Beaucoup d’exactions commises visent la reprise de contrôle d’exploitations et centres miniers passés aux mains de la Seleka l’an dernier, ou les comptoirs de diamantaires tenus par des musulmans. Les armes légères s’achètent pour une bouchée de pain. Elles circulent à profusion, tandis que l’attention des médias se focalise depuis sur les tueries entre Centrafricains musulmans assimilés à des partisans de l’ex-Seleka, et les « anti-balaka » .

Ces derniers sont souvent présentés par la presse occidentale comme une sorte de « milice chrétienne ». Il s’agit plutôt de groupes hétéroclites, nuance Didier Niewiadowski. Des milices mêlant autant des jeunes désoeuvrés, que des coupeurs de route, des paysans spoliés ou d’anciens partisans civils et militaires nostalgiques du régime de Bozizé, le président renversé.

D’un autre côté, les liens d’intérêt et d’affaires des chefs de guerre de la Seleka remontent jusque dans les pays du Golfe. C’est le cas de « Nourredine Adam, natif de Ndélé, formé en Egypte et qui a séjourné de longues années au Soudan et à Abou Dhabi », précise Didier Niewiadowski.

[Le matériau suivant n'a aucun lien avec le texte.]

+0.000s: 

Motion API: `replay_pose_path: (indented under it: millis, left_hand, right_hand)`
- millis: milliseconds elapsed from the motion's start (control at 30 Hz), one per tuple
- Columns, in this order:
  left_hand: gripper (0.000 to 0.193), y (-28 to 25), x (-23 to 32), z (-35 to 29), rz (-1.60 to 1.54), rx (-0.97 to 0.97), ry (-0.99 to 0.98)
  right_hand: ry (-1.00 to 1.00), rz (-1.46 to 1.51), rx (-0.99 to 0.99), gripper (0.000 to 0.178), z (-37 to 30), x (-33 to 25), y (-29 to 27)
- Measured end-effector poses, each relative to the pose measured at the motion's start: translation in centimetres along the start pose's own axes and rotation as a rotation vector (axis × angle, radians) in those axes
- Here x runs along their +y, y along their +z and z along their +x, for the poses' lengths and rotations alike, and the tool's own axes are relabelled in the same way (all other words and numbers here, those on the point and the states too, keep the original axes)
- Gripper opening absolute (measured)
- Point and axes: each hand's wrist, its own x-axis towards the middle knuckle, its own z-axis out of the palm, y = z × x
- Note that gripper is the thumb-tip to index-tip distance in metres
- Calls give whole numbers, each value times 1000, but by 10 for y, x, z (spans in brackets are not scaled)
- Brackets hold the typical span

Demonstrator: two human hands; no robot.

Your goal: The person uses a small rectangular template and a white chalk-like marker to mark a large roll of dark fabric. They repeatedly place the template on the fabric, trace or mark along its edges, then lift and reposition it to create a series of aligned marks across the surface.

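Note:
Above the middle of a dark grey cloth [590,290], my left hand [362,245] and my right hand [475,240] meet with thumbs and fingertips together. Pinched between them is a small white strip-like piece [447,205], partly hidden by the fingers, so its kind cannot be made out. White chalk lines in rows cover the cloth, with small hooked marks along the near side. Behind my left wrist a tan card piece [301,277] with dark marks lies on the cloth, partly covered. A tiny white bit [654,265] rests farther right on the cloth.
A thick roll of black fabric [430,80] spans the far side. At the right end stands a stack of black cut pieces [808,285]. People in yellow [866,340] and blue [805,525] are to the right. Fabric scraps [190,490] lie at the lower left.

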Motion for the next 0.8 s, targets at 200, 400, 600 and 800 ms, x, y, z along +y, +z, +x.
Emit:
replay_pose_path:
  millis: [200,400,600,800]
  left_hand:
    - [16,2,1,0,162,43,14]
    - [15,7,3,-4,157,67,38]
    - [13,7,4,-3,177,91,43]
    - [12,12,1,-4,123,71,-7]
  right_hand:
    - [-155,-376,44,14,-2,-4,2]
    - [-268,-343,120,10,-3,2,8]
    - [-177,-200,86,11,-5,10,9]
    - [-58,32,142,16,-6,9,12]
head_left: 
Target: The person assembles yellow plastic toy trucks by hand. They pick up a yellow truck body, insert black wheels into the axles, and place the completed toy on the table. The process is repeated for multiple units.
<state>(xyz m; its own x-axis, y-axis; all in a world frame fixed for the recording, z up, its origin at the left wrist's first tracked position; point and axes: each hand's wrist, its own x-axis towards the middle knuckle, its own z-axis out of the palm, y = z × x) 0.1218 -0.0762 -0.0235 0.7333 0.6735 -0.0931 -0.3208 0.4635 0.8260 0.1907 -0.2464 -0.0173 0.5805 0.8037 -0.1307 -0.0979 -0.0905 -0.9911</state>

En plus des sanctions sur le diamant centrafricain, le gel des avoirs de certains protagonistes du conflit a été décrété par l’ONU. Ce qui concerne les avoirs effectifs en Suisse de Bozizé, selon une ordonnance du 14 mars 2014, informe à Berne le SECO. La mesure onusienne vise aussi Nourredine Adam, ancien chef de la Seleka. Il est l’un des principaux artisans du financement de ces groupes armés par la vente de diamants bruts. Il continuerait aujourd’hui à opérer depuis l’étranger.